- Died: 1206
- Occupation: Royal justice
- Spouse: Margaret
- Parent(s): Hervey Walter Maud de Valoignes

= Osbert fitzHervey =

12th and 13th-century English royal justice

Osbert fitzHervey (died 1206) was an Anglo-Norman royal judge. Brother of Hubert Walter and Theobald Walter, Osbert served three kings of England and may have contributed to the legal treatise attributed to his uncle, Ranulf de Glanvill. Ralph of Coggeshall, a medieval writer, praised Osbert's knowledge of law, but condemned his acceptance of gifts from plaintiffs and defendants in legal cases. Osbert was one of a group of men who are considered the first signs of a professional judiciary in England.

==Background and early life==
Osbert was from East Anglia, where he held lands. He was a younger brother of Hubert Walter, later Archbishop of Canterbury, and thus the son of Hervey Walter and his wife Maud de Valoignes, one of the daughters (and co-heiresses) of Theobald de Valoignes, lord of Parham in Suffolk. Osbert was one of six brothers. The older brothers, Theobald Walter and Hubert, were helped in their careers by their uncle, Ranulf de Glanvill. (Note: The Complete Peerage lists Theobald as the eldest brother, but other historians are less certain.) Glanvill was the chief justiciar for Henry II; and was married to Maud de Valoignes' sister, Bertha. The other three brothers – Roger, Hamo (or Hamon) and Bartholomew – only appear as witnesses to charters. (Note: Osbert had a relative with the same name who was the brother of his uncle Glanvill, and with whom this Osbert should not be confused.)

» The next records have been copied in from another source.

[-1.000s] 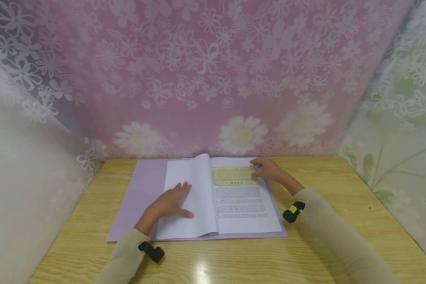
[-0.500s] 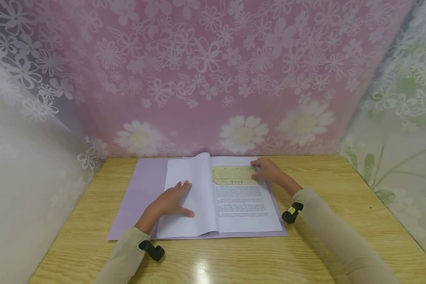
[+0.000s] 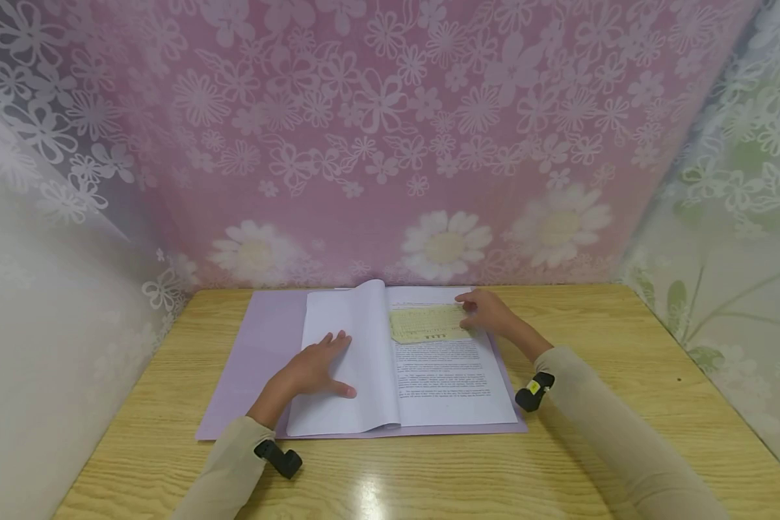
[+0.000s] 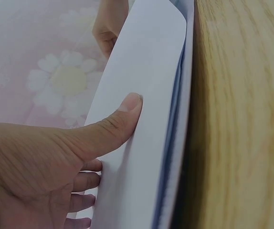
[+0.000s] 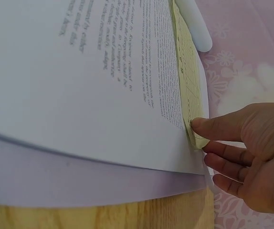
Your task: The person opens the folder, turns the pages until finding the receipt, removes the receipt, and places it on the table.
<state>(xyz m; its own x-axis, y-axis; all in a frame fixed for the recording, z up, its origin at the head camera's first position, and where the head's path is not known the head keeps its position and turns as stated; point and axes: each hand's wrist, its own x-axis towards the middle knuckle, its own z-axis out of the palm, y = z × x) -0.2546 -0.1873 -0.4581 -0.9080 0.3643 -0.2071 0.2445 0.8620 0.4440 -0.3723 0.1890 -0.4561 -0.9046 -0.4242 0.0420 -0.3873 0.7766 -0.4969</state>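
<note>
A lilac folder (image 3: 269, 339) lies spread on the table with a stack of white pages. My left hand (image 3: 312, 367) rests with fingers spread on the turned-over pages (image 3: 367, 361) at the left; its thumb (image 4: 130, 105) lies along the paper in the left wrist view. On the printed right-hand page (image 3: 455, 404) lies a pale yellow printed card (image 3: 422, 325) with a clipped lower-left corner. At the card's right end, my right hand (image 3: 490, 312) pinches it, thumb on top and the index finger underneath, as the right wrist view (image 5: 199, 138) shows.
The light wood table (image 3: 624, 375) extends around the folder. A pink flowered curtain (image 3: 390, 144) hangs right behind it, and pale flowered sheets close off both sides. Black wrist cameras (image 3: 279, 460) sit on both sleeves.
The yellow card has slid slightly toward the front of the page and tilted a little, baring a printed line above it. The left hand has stayed in place.
</note>
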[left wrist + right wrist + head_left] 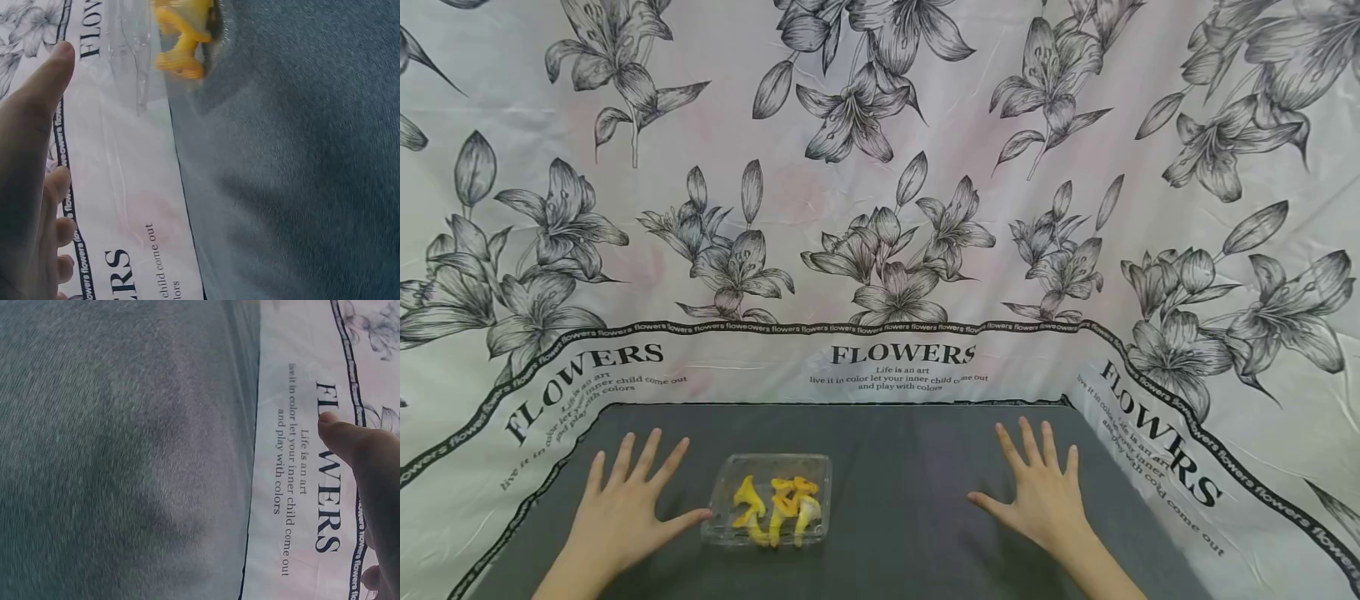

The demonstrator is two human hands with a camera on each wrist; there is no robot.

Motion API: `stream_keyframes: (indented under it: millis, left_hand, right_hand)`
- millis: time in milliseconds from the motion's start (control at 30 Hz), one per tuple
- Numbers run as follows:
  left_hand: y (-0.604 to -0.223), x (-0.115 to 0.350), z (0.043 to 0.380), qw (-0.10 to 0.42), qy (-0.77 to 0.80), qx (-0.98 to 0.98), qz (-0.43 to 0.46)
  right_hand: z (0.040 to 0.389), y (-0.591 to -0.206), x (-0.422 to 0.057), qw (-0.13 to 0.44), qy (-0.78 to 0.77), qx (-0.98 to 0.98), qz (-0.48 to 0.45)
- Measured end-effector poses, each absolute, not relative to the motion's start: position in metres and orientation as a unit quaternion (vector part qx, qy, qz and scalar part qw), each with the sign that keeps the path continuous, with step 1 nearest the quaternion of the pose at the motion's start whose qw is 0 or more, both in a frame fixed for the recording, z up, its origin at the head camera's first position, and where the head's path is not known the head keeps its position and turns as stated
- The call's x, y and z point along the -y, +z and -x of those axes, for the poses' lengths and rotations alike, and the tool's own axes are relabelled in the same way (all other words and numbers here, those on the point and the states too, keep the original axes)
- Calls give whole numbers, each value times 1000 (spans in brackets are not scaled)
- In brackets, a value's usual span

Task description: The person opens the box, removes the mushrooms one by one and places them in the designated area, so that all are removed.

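Note:
A clear plastic box (822, 483) stands on the grey table, left of centre in the head view. Several yellow, trumpet-shaped mushrooms (784, 505) lie inside it. My left hand (620, 518) is held out with fingers spread, just left of the box; its thumb tip appears close to the box's left side, and whether they touch I cannot tell. Spread in the same way, my right hand (1042, 503) is over the right part of the table, well apart from the box. Neither hand holds anything. Part of the box (128, 59) shows at the top of the left wrist view.
The grey table (910, 500) is bordered at the back and both sides by a white cloth (760, 367) printed with black flowers and lettering. At the back, the cloth rises like a wall.

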State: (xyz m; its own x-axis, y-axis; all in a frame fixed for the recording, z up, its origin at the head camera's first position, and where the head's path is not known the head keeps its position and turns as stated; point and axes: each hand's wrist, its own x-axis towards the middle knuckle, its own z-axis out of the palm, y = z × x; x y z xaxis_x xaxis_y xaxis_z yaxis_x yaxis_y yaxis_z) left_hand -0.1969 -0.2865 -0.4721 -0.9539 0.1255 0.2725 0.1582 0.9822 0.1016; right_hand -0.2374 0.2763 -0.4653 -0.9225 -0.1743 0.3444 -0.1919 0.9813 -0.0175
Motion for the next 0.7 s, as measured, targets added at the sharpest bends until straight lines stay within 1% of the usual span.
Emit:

Osbert's lands were chiefly in Norfolk and Suffolk, but he also had some lands in Essex and some from the Count of Perche. Other lands were held from two monastic houses in East Anglia: St Benet Holme and Bury St Edmunds.

==Career==

Osbert served as a royal judge under three English kings: Henry II, Richard I, and John. He was often sent as an itinerant justice to East Anglia; the historian Barbara Dodwell said of him that "of all the justices his knowledge of East Anglian disputes was probably the greatest". It appears that Osbert's royal service was confined to judicial matters, as no other evidence of any other offices has surfaced.

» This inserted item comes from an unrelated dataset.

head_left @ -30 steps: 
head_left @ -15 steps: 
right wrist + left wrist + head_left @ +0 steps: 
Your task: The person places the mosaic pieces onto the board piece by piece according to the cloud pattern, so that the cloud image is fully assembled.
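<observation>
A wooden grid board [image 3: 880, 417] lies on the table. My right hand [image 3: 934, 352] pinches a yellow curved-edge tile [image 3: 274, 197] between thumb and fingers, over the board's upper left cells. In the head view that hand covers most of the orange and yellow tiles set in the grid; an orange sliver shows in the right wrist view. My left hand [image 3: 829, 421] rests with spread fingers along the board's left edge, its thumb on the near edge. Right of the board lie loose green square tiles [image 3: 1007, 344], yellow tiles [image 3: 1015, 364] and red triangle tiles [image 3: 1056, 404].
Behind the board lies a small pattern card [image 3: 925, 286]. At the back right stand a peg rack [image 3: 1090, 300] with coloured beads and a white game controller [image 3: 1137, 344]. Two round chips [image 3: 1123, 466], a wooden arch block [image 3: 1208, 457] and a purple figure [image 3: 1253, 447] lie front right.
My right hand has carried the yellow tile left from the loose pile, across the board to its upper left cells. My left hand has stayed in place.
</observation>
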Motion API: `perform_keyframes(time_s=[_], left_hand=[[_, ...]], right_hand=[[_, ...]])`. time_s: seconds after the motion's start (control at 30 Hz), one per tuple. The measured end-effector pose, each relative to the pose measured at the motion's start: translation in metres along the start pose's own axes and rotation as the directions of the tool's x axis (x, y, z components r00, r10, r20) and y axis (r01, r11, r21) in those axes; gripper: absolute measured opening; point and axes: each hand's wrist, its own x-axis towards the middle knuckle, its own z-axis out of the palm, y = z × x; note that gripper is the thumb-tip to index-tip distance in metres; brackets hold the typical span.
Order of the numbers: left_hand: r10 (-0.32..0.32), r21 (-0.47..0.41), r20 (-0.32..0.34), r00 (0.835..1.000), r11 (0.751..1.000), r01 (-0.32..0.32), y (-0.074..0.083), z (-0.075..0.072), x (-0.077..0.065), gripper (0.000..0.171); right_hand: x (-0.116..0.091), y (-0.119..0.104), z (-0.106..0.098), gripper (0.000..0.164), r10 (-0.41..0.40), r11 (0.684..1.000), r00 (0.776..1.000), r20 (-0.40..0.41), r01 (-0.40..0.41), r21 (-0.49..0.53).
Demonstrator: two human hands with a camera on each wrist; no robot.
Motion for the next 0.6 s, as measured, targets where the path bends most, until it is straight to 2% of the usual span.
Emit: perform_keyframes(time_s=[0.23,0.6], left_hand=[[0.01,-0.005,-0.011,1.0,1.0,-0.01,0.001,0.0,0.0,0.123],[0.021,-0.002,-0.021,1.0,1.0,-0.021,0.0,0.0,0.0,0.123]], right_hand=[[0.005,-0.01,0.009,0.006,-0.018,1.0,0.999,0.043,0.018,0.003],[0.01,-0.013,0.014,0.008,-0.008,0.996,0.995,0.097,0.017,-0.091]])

The treatise Tractatus of Glanvill, which is traditionally attributed to Osbert's uncle Ranulf de Glanvill, (Note: That Glanvill was the author of the treatise is no longer considered likely by most historians.) and to which Osbert himself may have contributed, names only seven judges, including Osbert. He was one of a group of royal justices that included Simon of Pattishall, Ralph Foliot, Richard Barre, William de Warenne, and Richard Herriard, used by Hubert Walter, the Justiciar of England during Richard's reign, and chosen for their ability rather than any familial ties. This group replaced the previous system of using mostly local men, and represent the first signs of a professional judiciary. In 1194 Osbert was one of the collectors of the carucage in eastern England, along with Barre and de Warrene.

==Later life and death==

In 1198, Osbert married Margaret of Rye, (Note: She is sometimes known as Margaret de Ria or Margaret of Brancaster, which may mean that she was a widow.) with whom he had at least one son. Osbert paid the king 20 pounds for the right to marry Margaret. Osbert died in 1206, without having made a will. At his death, his yearly income was more than 240 pounds. Ralph of Coggeshall mentions Osbert, without using his name, as a royal judge who would go to Hell in his "Vision of Thurkill". This work detailed the punishments that awaited sinners, and Osbert was accused of accepting gifts from both sides of lawsuits. Coggeshall did state that Osbert was "most expert in worldly law" and was famous for "his overflowing eloquence and experience in the law". According to Coggeshall, Osbert's punishment in Hell would consist of having to swallow hot coins and then being forced to vomit the coins back up. After his death, William of Huntingfield offered King John a fine for the right to the custody of Osbert's heir and lands, the fine amounting to 200 marks and two palfreys.